The top-seeded Murray was never allowed to settle by the hard-serving Gabashvili, who blasted 11 aces and broke late in the third set before holding his nerve in the tiebreaker for his finest victory of the season.
The world number 53's previous high point of the campaign was his advance to the fourth round of the French Open but his victory over third-ranked Murray marks the fourth time the 30-year-old has secured a win against a top-10 opponent.
"I was exhausted at the end because my body was really tired but I learnt to play good points and I learnt to play aggressive and without any fear because you have to fight for every point," Gabashvili told reporters.
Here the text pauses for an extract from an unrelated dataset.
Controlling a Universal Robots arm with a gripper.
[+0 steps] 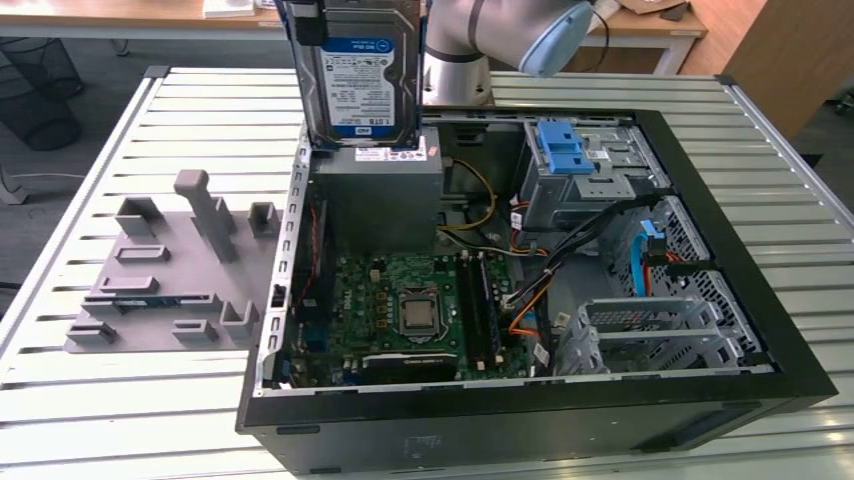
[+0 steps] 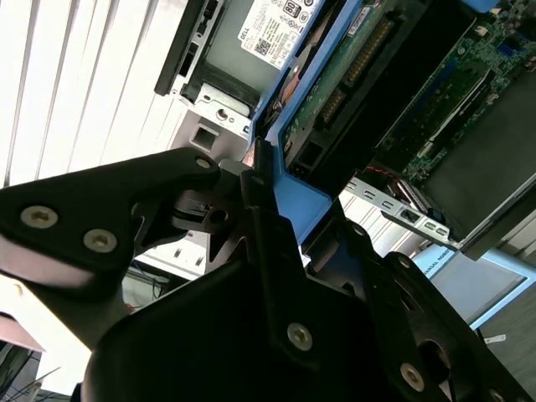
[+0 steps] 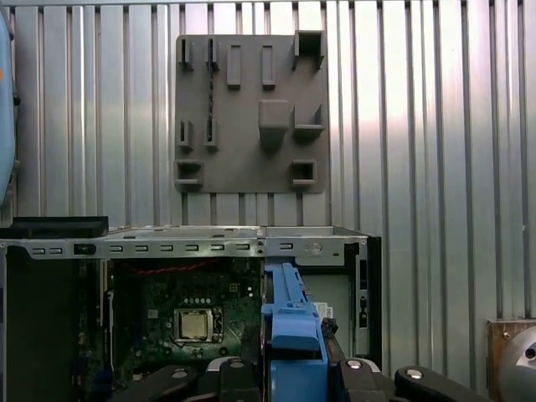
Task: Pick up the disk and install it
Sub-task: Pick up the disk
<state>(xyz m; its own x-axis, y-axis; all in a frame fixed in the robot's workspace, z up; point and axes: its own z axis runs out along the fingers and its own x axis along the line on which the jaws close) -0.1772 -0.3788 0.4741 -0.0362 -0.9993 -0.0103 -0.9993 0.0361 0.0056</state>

Gabashvili reached the third round of the U.S. Open a year ago and his liking for the hard courts of North America was evident in the first set when he took the contest to Murray and broke the Scot twice to claim the opener.
Attempting to make the transition from grass to hard courts, the top seed appeared to shake off the rust in the second set to level the match but was unable to seal the deal when he was broken as he served for the contest at 5-4 in the decider.
"It's obviously a disappointing match to lose but it wasn't like I was blown off the court in a match that I had no chance of winning. I feel like I put myself in a position to win the match," Murray said.
"It was the first hard-court match for four-and-a-half months with only four or five days of preparation, so I was happy with how I moved and did certain things on court.
"But there are some things for me to improve and hopefully with a few more days and having that match under my belt, I'll be able to make some improvements for the next few weeks."
Murray, who was awarded a first round bye, fell to Roger Federer in the Wimbledon semi-finals last month but had since helped Great Britain advance to the last four of the Davis Cup for the first time since 1981.
The U.S. Open starts on Aug. 31 in New York where Croatia's Marin Cilic will defend his title.